- **Assignment**
Repeat precisely the span of lines below that opens with the line containing "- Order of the" and closes with the line containing "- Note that", both included.
[[ Input data open ]]
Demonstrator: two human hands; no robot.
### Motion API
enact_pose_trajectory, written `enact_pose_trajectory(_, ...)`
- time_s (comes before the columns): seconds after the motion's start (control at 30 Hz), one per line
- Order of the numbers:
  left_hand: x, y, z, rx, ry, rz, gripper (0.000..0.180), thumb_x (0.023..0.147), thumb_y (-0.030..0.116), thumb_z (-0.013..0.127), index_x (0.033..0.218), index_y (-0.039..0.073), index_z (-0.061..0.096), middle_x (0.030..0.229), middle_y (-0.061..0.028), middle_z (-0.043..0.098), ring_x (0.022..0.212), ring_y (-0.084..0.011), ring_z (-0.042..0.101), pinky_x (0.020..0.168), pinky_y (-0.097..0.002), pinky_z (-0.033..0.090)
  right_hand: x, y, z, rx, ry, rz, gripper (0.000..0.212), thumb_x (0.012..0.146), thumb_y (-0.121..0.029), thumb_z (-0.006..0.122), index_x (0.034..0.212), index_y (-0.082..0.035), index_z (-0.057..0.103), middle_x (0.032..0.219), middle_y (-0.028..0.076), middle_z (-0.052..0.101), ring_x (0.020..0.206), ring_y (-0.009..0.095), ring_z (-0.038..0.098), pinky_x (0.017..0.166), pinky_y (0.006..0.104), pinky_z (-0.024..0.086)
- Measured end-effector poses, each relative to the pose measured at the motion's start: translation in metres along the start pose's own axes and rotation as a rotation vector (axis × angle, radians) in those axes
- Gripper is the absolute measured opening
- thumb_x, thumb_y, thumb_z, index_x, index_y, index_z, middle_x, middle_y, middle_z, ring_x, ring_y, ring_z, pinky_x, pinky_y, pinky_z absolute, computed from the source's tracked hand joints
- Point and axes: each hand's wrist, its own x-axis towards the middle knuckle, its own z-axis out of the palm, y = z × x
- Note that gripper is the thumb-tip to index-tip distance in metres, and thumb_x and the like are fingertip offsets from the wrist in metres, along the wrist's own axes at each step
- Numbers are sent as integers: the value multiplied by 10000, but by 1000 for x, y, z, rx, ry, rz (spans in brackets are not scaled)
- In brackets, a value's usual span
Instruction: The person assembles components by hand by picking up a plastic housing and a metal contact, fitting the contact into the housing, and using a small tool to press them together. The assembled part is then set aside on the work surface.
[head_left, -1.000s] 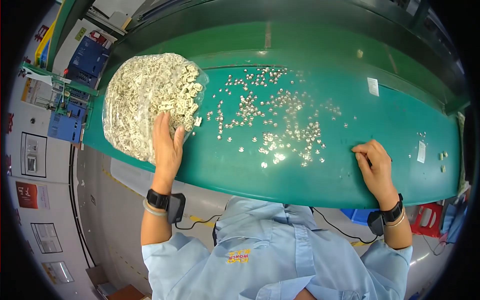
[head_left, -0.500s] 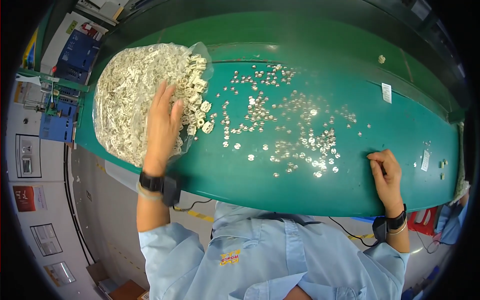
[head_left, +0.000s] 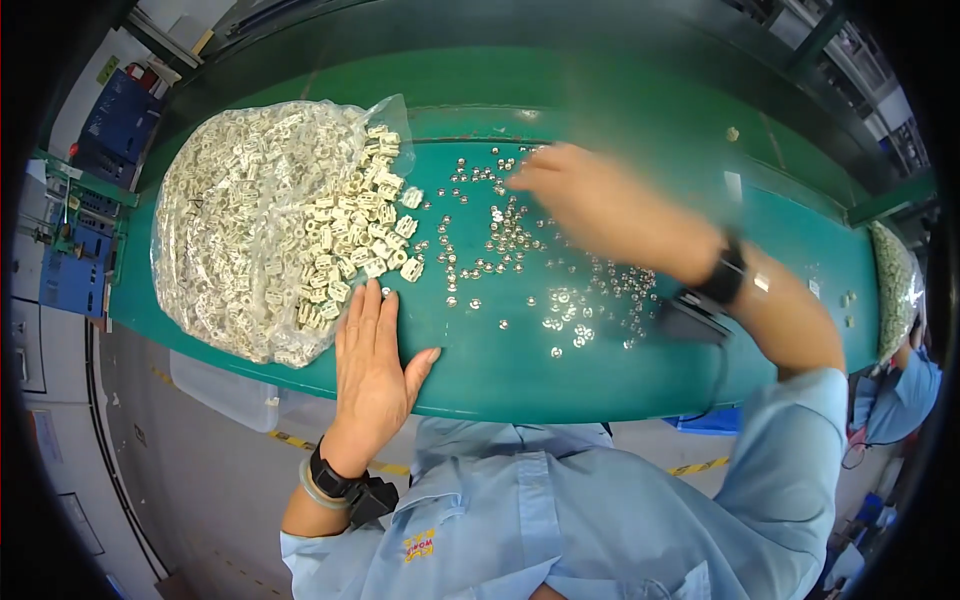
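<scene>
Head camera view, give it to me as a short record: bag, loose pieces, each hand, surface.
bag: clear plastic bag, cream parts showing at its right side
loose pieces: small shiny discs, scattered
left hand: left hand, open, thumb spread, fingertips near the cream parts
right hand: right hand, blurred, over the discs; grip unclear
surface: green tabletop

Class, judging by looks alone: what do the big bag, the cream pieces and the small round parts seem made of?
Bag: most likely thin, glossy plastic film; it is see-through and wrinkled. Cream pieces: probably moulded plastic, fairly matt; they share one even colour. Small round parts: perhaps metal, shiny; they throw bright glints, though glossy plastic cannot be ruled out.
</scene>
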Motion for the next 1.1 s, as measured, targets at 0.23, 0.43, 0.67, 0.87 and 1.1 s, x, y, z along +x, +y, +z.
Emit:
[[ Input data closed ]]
- **Task result**
- Order of the numbers:
  left_hand: x, y, z, rx, ry, rz, gripper (0.000..0.180), thumb_x (0.023..0.147), thumb_y (-0.030..0.116), thumb_z (-0.013..0.127), index_x (0.033..0.218), index_y (-0.039..0.073), index_z (-0.061..0.096), middle_x (0.030..0.229), middle_y (-0.061..0.028), middle_z (-0.043..0.098), ring_x (0.022..0.212), ring_y (-0.084..0.011), ring_z (-0.042..0.101), pinky_x (0.020..0.168), pinky_y (-0.097..0.002), pinky_z (-0.033..0.090)
  right_hand: x, y, z, rx, ry, rz, gripper (0.000..0.212), thumb_x (0.012..0.146), thumb_y (-0.121..0.029), thumb_z (-0.006..0.122), index_x (0.034..0.212), index_y (-0.082..0.035), index_z (-0.057..0.103), middle_x (0.032..0.219), middle_y (-0.028..0.076), middle_z (-0.052..0.101), ring_x (0.020..0.206), ring_y (-0.009..0.095), ring_z (-0.038..0.098), pinky_x (0.017..0.166), pinky_y (0.006..0.104), pinky_z (-0.024..0.086)
- Measured end-effector poses, each relative to the pose measured at the motion's start: translation in metres along the start pose's own axes and rotation as a rotation vector (axis × angle, radians) in those axes
- Gripper is the absolute measured opening
- thumb_x, thumb_y, thumb_z, index_x, index_y, index_z, middle_x, middle_y, middle_z, ring_x, ring_y, ring_z, pinky_x, pinky_y, pinky_z absolute, computed from the source's tracked hand joints
- Point and axes: each hand's wrist, its own x-axis towards the middle knuckle, its own z-axis out of the palm, y = z × x
- Note that gripper is the thumb-tip to index-tip distance in metres, and thumb_x and the like are fingertip offsets from the wrist in metres, along the wrist's own axes at each step

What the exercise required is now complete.